Get the Recipe: Small Batch Sugar Cookies

These small batch sugar cookies are sweet and buttery! This quick and easy recipe takes less than 20 minutes total. One mixing bowl, no dough chilling and the most delicious cookies!
5 from 4 votes

Ingredients

  • cup cold butter
  • cup granulated sugar
  • ½ tsp vanilla extract
  • 1 egg yolk
  • ½ tsp baking soda
  • ¾ cup flour, all purpose or gluten free 1 to 1 flour

Instructions 

  • First, preheat oven to 350 degrees Fahrenheit.

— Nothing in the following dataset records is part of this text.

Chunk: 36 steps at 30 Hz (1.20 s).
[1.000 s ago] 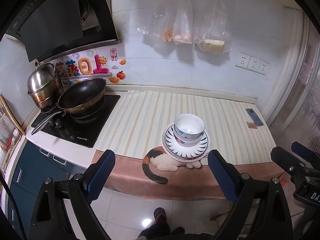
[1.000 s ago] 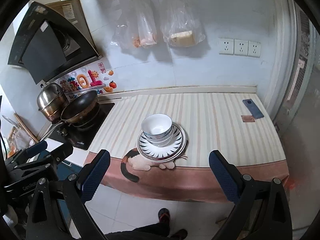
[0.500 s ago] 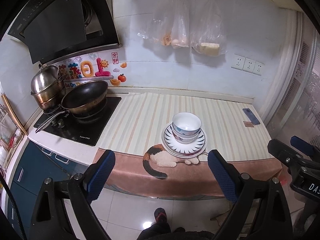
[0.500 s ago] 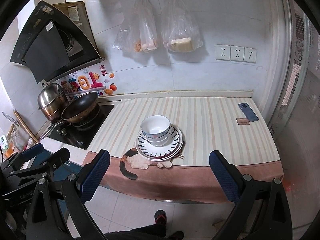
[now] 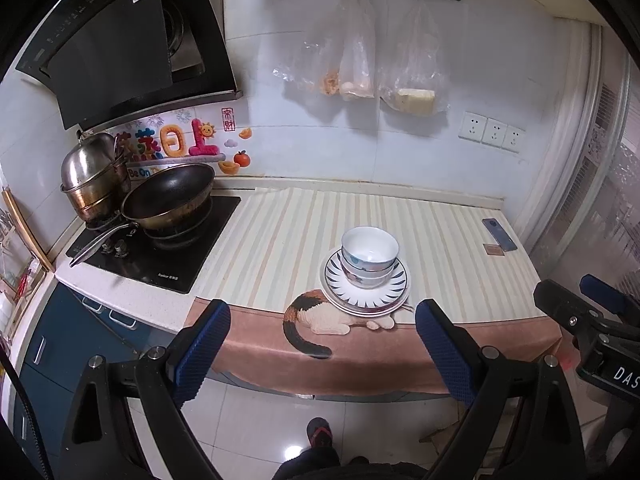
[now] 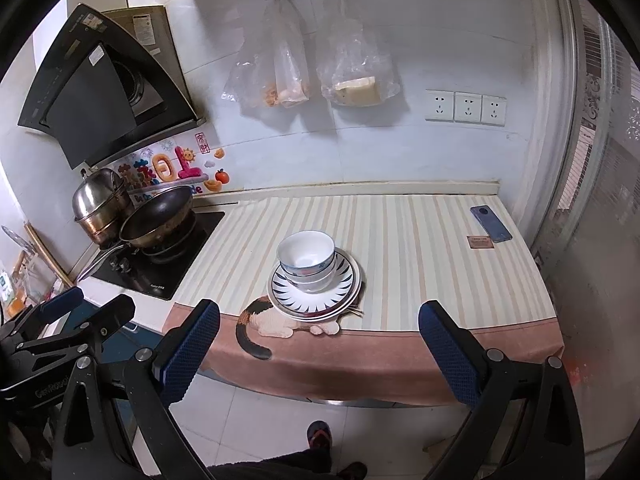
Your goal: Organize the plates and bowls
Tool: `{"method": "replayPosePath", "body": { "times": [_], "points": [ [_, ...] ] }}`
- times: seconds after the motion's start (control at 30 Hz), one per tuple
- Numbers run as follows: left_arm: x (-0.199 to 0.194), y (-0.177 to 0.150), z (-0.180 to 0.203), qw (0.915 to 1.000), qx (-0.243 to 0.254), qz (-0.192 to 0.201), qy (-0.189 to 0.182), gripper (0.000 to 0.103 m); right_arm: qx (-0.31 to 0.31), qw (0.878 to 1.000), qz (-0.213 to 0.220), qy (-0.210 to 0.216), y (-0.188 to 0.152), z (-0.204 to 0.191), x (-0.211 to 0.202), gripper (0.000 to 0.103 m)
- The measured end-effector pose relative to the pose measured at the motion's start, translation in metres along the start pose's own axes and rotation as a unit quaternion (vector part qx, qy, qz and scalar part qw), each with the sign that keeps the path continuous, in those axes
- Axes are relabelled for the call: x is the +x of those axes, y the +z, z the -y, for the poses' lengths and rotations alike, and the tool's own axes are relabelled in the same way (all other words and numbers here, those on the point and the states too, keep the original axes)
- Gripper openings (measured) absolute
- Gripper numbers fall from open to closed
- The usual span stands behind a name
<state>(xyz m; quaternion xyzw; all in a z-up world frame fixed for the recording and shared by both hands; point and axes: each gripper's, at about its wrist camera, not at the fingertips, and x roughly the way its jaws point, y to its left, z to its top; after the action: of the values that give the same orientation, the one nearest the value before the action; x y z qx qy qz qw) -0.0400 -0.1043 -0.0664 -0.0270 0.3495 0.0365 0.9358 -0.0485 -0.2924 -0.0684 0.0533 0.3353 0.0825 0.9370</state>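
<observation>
Your left tool (image 5: 322, 350) and right tool (image 6: 319, 352) hang spread wide and empty, short of the counter (image 6: 420, 240). Near its front edge, empty nested bowls (image 6: 306, 254) sit on stacked plates (image 6: 344, 284).

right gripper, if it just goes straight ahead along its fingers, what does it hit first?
Probably the stacked bowls on the plates near the counter's front edge. The right gripper is open, off the counter, with nothing between. Depth is unclear; aimed higher, it would pass over to the wall.
</observation>
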Motion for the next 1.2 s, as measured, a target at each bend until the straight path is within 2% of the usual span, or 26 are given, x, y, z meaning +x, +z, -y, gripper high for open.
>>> {"method": "replayPosePath", "body": {
  "times": [1.2],
  "points": [
    [-0.002, 0.006, -0.003, 1.0000, 0.002, 0.003, -0.002, 0.095, 0.005, 1.000, -0.001, -0.007, 0.007, 0.013, 0.013, 0.102]
  ]
}}
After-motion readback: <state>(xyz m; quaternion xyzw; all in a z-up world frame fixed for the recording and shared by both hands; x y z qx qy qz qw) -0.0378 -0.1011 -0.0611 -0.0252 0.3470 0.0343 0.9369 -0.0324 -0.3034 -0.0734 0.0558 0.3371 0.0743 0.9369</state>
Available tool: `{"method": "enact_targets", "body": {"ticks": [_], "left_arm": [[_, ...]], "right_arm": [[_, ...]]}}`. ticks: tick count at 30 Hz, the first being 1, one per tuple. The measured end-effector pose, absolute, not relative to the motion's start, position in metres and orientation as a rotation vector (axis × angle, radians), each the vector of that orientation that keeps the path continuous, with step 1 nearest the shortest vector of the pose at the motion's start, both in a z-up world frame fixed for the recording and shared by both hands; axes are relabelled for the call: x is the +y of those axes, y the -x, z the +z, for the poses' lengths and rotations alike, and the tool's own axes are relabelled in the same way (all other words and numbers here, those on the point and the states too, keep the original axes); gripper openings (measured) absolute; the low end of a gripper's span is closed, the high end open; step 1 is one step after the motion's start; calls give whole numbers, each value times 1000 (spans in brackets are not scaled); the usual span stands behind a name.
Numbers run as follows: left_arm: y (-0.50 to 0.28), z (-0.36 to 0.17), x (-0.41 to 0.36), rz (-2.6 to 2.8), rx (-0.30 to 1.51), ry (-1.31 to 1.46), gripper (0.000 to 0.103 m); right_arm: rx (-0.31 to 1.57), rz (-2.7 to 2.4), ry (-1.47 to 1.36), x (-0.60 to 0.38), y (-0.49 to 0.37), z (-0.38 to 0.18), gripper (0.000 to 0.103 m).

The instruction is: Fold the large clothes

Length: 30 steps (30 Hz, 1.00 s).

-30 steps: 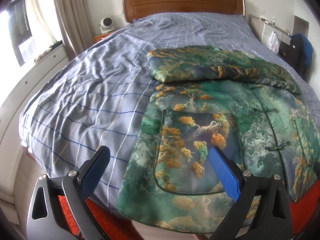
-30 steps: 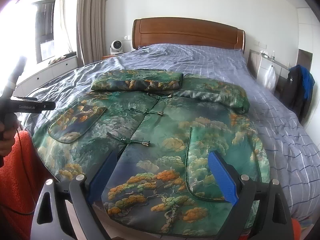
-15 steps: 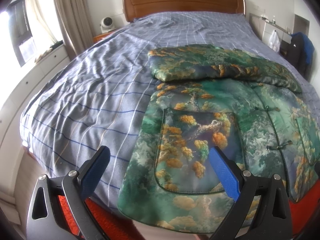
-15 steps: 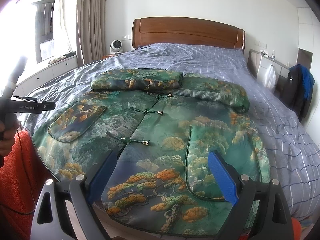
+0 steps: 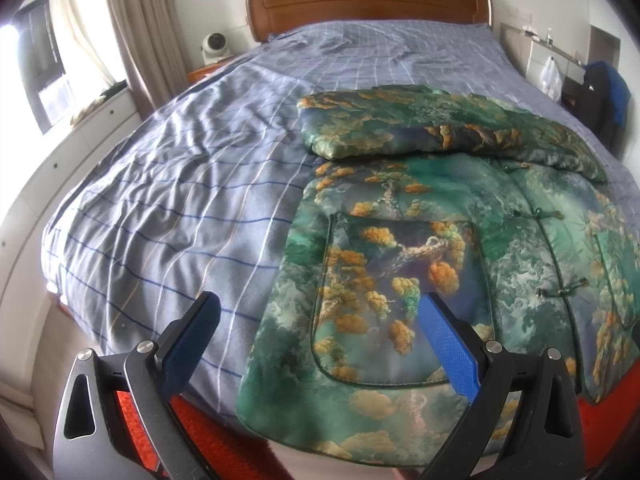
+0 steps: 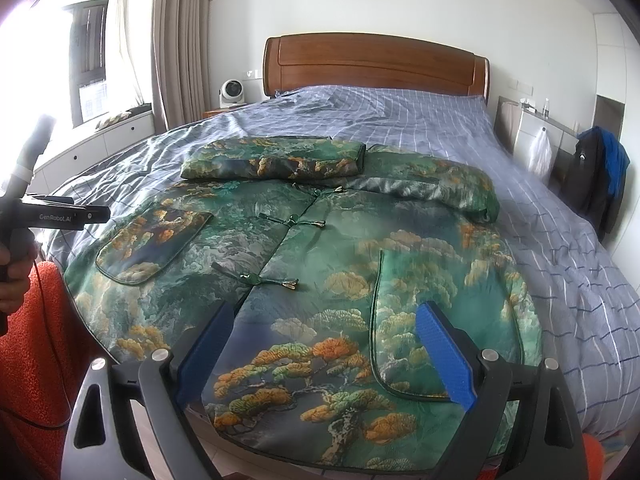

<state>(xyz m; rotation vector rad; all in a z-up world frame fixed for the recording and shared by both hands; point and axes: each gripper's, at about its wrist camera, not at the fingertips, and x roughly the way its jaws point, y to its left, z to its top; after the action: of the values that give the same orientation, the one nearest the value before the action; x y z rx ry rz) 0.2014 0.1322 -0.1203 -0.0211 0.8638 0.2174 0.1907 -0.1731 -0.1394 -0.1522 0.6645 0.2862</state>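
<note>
Above jacket (image 6: 360, 280) hem: both grippers level, agape.

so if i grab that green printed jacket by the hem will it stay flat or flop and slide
The jacket looks padded and soft: its sleeves lie folded in puffy rolls, so it will probably droop from a hem grip rather than stay flat. Its sheen suggests a satin-like face, likely slippery on the pads. The hem already overhangs the bed, so it may slide off.

jacket (image 6: 320, 248) on bed (image 6: 560, 240) near foot edge | sleeves (image 6: 276, 162) folded across top | headboard (image 6: 372, 64) behind
</note>
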Motion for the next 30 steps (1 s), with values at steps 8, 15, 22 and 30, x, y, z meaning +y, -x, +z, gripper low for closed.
{"method": "enact_targets", "body": {"ticks": [8, 15, 22, 30], "left_arm": [[-202, -121, 131, 219, 868, 17, 100], [-203, -124, 130, 219, 880, 9, 100], [-205, -129, 126, 223, 908, -19, 100], [-205, -122, 137, 216, 902, -22, 100]], "right_arm": [[666, 286, 152, -173, -191, -140, 92], [667, 286, 152, -174, -191, -140, 92], [670, 285, 150, -174, -191, -140, 92], [663, 281, 157, -177, -190, -137, 92]]}}
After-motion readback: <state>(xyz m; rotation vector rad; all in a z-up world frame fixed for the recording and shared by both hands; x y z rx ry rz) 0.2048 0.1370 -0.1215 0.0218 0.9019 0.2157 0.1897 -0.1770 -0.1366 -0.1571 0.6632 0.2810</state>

Line a baking pan with parchment paper.
  • In the bowl of a stand mixer, add cold butter and sugar. Mix until no clumps of butter remain.
  • Add in vanilla and egg yolk. Stir to combine.
  • Add in baking soda and flour. Stir until combined.
  • Scoop out 4 equally sized dough balls. Place at least 3 inches apart on pan. Alternatively, feel free to make 6 medium sized balls of dough.
  • Bake for 8 to 9 minutes or until edges are very slightly golden and centers are set.
  • Finally, remove from oven. Allow cookies to cool on pan for 10 minutes. They are gooey and fragile before cooling.

Notes

  • Use cold butter right from your fridge.  Do not use softened or melted butter.
  • Use one egg yolk, not the whole egg.  Discard or set aside egg white for another use.
  • Both gluten free 1 to 1 flour and all purpose flour work well.
  • This recipe makes 4 large cookies or 6 medium sized cookies.
  • Place dough balls at least 3 inches apart.  These cookies spread while baking.
  • Store leftovers at room temperature for up to 4 days.
  • Freeze for up to 1 month.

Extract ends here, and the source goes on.